The factory recognised his talent from a young age: Streltsov became the Fraser Factory football team's youngest ever player when he was 13 years old. Three years later in 1953, a friendly match was organised between Fraser and a youth team from Torpedo Moscow. Streltsov impressed the Torpedo coach, Vasily Provornov, and after befriending him, left Fraser to play for Torpedo.

==Career==

===Early career===
Aged 16, Streltsov made his debut for Torpedo during the 1954 season, appeared in every league game and scored four goals.
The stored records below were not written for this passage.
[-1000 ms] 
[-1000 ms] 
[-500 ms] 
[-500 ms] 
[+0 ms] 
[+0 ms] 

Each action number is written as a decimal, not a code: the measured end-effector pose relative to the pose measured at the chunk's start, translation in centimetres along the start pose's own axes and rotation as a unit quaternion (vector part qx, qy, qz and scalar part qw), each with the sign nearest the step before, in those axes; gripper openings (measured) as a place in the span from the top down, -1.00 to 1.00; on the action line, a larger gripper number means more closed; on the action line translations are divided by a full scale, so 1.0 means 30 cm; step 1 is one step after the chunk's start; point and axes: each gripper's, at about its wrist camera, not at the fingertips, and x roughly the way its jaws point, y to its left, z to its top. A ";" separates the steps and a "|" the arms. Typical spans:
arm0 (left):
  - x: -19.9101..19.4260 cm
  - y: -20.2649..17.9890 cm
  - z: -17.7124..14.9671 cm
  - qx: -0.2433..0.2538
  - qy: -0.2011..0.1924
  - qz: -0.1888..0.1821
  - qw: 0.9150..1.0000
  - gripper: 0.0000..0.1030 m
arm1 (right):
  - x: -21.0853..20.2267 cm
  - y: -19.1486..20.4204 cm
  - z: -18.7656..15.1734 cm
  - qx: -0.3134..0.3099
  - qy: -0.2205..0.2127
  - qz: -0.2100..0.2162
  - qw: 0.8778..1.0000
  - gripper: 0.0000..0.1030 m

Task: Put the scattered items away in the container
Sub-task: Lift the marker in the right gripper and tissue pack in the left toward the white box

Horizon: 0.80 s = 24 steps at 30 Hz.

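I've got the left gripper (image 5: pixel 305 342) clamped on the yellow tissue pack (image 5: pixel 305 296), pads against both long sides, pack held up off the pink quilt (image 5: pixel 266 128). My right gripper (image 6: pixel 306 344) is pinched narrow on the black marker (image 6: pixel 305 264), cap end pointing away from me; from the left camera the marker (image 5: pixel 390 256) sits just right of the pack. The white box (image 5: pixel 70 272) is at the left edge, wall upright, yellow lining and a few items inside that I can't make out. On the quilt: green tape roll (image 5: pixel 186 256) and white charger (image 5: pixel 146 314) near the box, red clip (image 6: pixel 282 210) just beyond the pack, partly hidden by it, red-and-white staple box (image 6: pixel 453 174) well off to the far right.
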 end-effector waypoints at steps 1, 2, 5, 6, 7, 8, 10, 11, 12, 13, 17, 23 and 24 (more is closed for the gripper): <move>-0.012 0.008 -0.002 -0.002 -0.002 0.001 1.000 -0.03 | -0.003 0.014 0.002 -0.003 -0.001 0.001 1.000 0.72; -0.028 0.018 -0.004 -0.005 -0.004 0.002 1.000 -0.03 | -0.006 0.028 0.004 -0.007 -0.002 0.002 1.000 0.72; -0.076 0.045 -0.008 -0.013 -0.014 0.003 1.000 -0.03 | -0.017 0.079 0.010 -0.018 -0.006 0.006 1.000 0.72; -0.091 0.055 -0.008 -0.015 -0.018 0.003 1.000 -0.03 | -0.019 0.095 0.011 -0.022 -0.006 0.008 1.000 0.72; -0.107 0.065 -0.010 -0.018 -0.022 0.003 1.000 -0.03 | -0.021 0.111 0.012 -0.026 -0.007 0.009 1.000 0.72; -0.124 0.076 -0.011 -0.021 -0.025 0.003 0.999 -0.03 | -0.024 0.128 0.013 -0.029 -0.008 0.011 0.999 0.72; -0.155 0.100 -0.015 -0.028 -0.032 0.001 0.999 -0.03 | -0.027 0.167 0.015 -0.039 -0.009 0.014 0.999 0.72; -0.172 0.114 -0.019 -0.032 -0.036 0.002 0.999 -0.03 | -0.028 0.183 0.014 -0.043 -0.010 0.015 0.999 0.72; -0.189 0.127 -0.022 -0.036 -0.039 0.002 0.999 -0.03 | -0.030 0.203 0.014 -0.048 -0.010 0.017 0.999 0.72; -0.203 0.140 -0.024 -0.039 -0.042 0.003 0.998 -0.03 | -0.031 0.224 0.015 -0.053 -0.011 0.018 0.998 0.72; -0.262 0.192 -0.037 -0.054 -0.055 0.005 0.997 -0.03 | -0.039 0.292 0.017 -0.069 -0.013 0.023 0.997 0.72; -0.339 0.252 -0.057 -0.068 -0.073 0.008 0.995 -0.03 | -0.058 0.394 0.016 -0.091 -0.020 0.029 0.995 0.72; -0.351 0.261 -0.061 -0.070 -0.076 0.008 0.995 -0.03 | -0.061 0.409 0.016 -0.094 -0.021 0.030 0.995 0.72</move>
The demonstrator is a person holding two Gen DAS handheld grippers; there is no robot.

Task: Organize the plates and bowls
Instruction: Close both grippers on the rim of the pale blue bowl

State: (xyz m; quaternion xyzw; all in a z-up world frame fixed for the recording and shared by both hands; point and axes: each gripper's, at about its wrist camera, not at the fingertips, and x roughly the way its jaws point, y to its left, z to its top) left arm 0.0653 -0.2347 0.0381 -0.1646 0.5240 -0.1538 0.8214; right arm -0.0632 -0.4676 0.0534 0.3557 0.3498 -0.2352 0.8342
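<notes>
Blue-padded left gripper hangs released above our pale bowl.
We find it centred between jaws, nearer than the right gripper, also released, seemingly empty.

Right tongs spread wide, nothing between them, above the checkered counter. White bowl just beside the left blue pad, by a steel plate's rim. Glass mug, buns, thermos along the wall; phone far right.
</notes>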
The team finished ninth in the league, a drop from third the previous year. In his second season Streltsov was the league's most prolific goalscorer, scoring 15 goals in 22 games as his side rose to fourth place. Streltsov was selected for the Soviet national team for the first time in 1955, halfway through the season; his debut came in a friendly match against Sweden in Stockholm on 26 June, when he scored a hat-trick within the first 45 minutes as the Swedish team was defeated 6–0. On his second appearance, a friendly home game against India, he scored three goals again. A further game in Hungary and a goal against France meant that by the start of 1956, Streltsov had scored seven goals for the Soviet Union in four matches. After scoring in a match against Denmark in April 1956, he missed three international matches before returning in September with a goal after three minutes in a 2–1 away victory over West Germany. Streltsov continued to score regularly for Torpedo, managing 12 league goals during the 1956 season, but appeared in two successive defeats for the Soviets before they travelled in November 1956 to the Olympic Games in Melbourne. Streltsov scored three goals in a 16–2 victory over Australia in an unofficial match on 15 November before scoring a late winning goal in the first tournament match against the United Team of Germany nine days later. The Soviets required a replay to overcome Indonesia in the quarter-finals and met Bulgaria in the semi-final.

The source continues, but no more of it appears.